Sesampainya di kamar. Semua teman sekobongnya tengah sibuk akan mengikuti perlombaan yang mana. Balqis yang jengah memilih duduk dan menyendok nasi.
"Aku akan mengikuti lomba shalawatan saja," ucap Raras.
"Kalau aku kaligrafi." sahut Siti.
Balqis hanya mendengarkan saja. Dia sudah jelas tidak akan mengikuti apa-apa karena tidak bisa. Jangankan membut kaligrafi, shalawatan pun yang sangat mudah tidak bisa dia lakukan.
"Qis, kamu akan ikutan?" tanya Melodi.
Balqis menggelengkan kepalanya. "Ikutan apa? Mancing ikan. Baru gue bisa ikutan,"
"Qis, kamu ikut yang mudah saja. Ini ada? Minimal menghapal 25 doa-doa," ucap Siti.
Balqis memutar matanya malas. "Jangankan 25 doa-doa, 5 aja gue nggak apal-apal,"
"Jangan menyerah begitu dong, Qis. Kamu masih punya waktu untuk menghapal sampai 25," sahut Siska.
"Iya, waktu nulisnya doang. Soalnya kalo ngapalin mana becus gue," sahut Balqis.
"Jangan memaksa, Balqis. Bila dia tidak ingin ikutan tahun ini tidak apa-apa, karena masih ada enam bulan yang akan datang atau satu tahun yang akan datang.

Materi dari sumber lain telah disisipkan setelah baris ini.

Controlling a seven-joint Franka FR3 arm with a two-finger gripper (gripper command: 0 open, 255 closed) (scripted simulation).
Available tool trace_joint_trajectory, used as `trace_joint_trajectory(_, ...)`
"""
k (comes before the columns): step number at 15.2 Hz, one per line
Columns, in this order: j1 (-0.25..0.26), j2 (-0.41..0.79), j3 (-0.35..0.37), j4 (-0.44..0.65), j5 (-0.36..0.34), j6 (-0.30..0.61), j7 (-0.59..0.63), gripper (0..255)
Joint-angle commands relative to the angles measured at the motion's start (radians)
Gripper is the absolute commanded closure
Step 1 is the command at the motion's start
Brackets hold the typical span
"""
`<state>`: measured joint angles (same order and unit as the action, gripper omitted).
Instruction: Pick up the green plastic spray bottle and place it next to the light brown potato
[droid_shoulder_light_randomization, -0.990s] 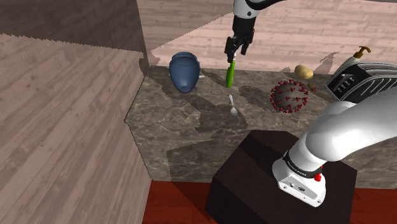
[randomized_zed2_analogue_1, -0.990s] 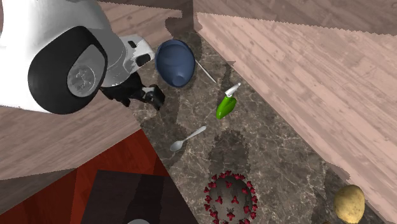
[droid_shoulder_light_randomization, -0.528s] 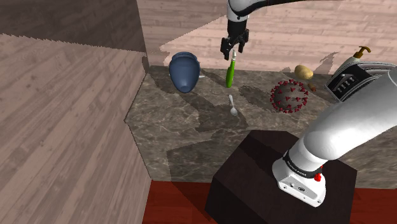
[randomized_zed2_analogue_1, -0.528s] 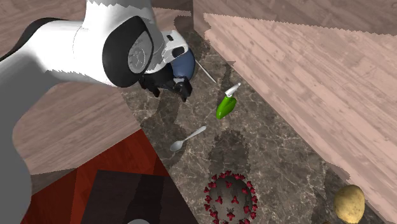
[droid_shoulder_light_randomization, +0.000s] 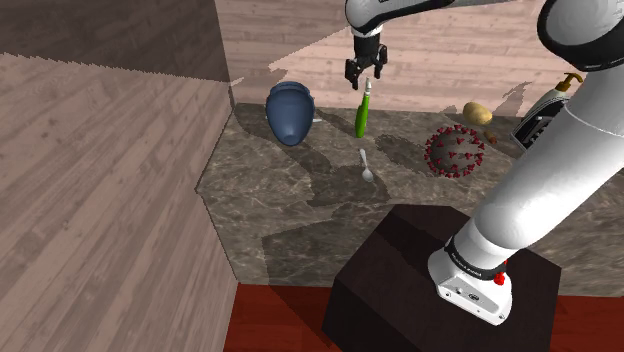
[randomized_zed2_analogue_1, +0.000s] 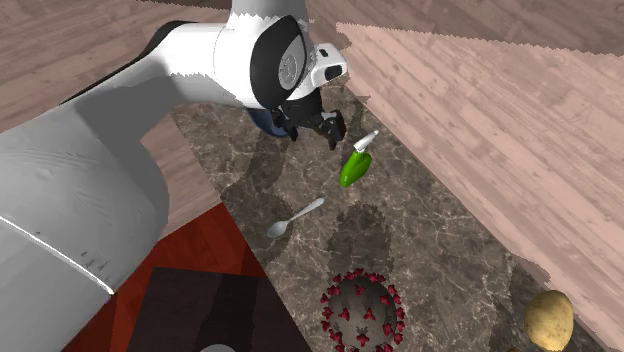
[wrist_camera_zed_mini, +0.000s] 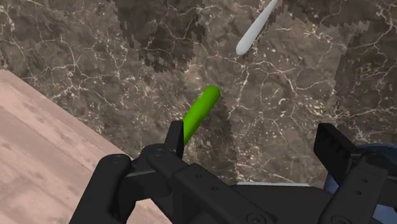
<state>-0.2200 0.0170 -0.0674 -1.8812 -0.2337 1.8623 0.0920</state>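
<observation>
green against dark marble: the spray bottle (droid_shoulder_light_randomization: 361, 118) stands upright on the bench (droid_shoulder_light_randomization: 290, 200) near the back wall, its pale nozzle at the top. in the shoulder view i see the end effector (droid_shoulder_light_randomization: 365, 82) hanging just above that nozzle, pointing down. from the wrist view the end effector (wrist_camera_zed_mini: 254, 149) is released, its two black fingers (wrist_camera_zed_mini: 336, 147) standing wide apart; the spray bottle (wrist_camera_zed_mini: 200, 113) runs down behind one of them and nothing clasps it. i cannot tell whether that finger touches the bottle.

in the second exterior view the spray bottle (randomized_zed2_analogue_1: 354, 165) sits just beside the end effector (randomized_zed2_analogue_1: 318, 135), on the side toward the pale wooden wall.

a blue vase (droid_shoulder_light_randomization: 289, 110) lies on its side to the shoulder view's left of the bottle. a small spoon (droid_shoulder_light_randomization: 367, 167) lies on the bench in front of the bottle, toward the stand (droid_shoulder_light_randomization: 420, 280); the same spoon (randomized_zed2_analogue_1: 296, 217) shows pale against the marble in the second exterior view, and in the wrist view the spoon (wrist_camera_zed_mini: 254, 32) lies out past the bottle.

the light brown potato (droid_shoulder_light_randomization: 476, 113) rests by the back wall, well apart from the bottle toward the shoulder view's right. a red spiky ball (droid_shoulder_light_randomization: 455, 150) sits just in front of it. in the second exterior view the potato (randomized_zed2_analogue_1: 549, 318) is at the lower right and the spiky ball (randomized_zed2_analogue_1: 362, 308) is between it and the stand's side of the bench (randomized_zed2_analogue_1: 440, 260).
</observation>
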Motion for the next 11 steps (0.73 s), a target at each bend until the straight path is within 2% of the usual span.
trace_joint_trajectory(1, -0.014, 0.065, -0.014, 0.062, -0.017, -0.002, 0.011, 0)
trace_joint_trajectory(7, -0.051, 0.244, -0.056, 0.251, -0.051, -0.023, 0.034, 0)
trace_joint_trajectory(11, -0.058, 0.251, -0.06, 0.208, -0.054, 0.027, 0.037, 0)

Balqis bisa mengikutinya setelah dia bisa dalam segala hal," ujar Melodi.
"Bener juga tuh. Kalo sekarang gue nggak ikutan semoga ntar gue bisa ikutan dan ngalahin kalian. Hahaha," balas Balqis.

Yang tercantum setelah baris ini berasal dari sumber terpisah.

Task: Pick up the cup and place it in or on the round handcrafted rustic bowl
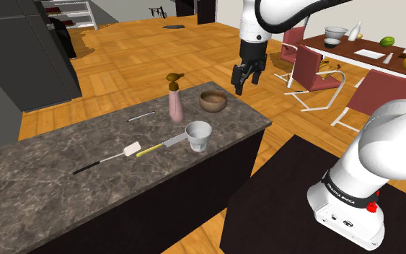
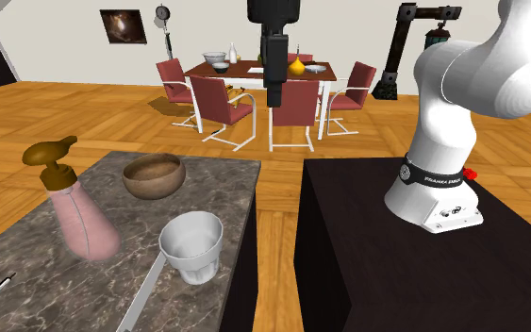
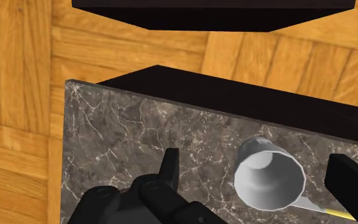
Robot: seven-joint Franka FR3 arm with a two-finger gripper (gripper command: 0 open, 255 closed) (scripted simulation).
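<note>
Hidden or cut off: I am looking down into the cup (image 3: 269, 181) in the wrist view, so its own rim is covering its base. The knife (image 1: 166, 143) beside it is running off the picture's edge there, and in the second exterior view too. The gripper (image 2: 274, 94) is showing edge-on in the second exterior view, so I am finding its gap hard to read from that side.
Fingers: In the wrist view I am seeing the fingers (image 3: 170, 168) standing apart and clasping nothing. They are hanging high over the corner end of the counter (image 1: 42, 169).
Cup: A plain white cup is standing upright near the counter edge that is facing the stand (image 1: 280, 209). Its long axis is running vertically, mouth pointing up, walls tapering to a narrower foot.
Bowl: The round brown bowl (image 1: 213, 101) is sitting mouth up on the same counter, near the cup but apart from it, toward the corner.
Around: A pink soap dispenser (image 1: 174, 107) with a brown pump is standing just beside the bowl, on the shoulder view's left. The knife's blade end is lying just beside the cup, with its yellow handle pointing away. A white spatula (image 1: 129, 150) and a thin pen (image 1: 140, 115) are lying further along.
In the way: The soap dispenser is standing nearest the line from cup to bowl, off to one side.
</note>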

Melodi beserta yang lain saling lirik satu sama lain. Sifat Balqis yang beberapa hari ini hilang kini kembali lagi.
"Eh, Sorry sorry! Maksudnya semoga nanti gue bisa kayak kalian."
"Hah?"
Mereka terkejut. Ini untuk pertama kalinya Balqis mengeluarkan kata maaf pada mereka.
"Apa kepala Balqis baik-baik saja?"
Balqis tersenyum cengengesan melihat wajah teman-temannya. Dia juga sedari tadi sibuk makan sendirian sambil memperhatikan mereka yang membahas perlombaan.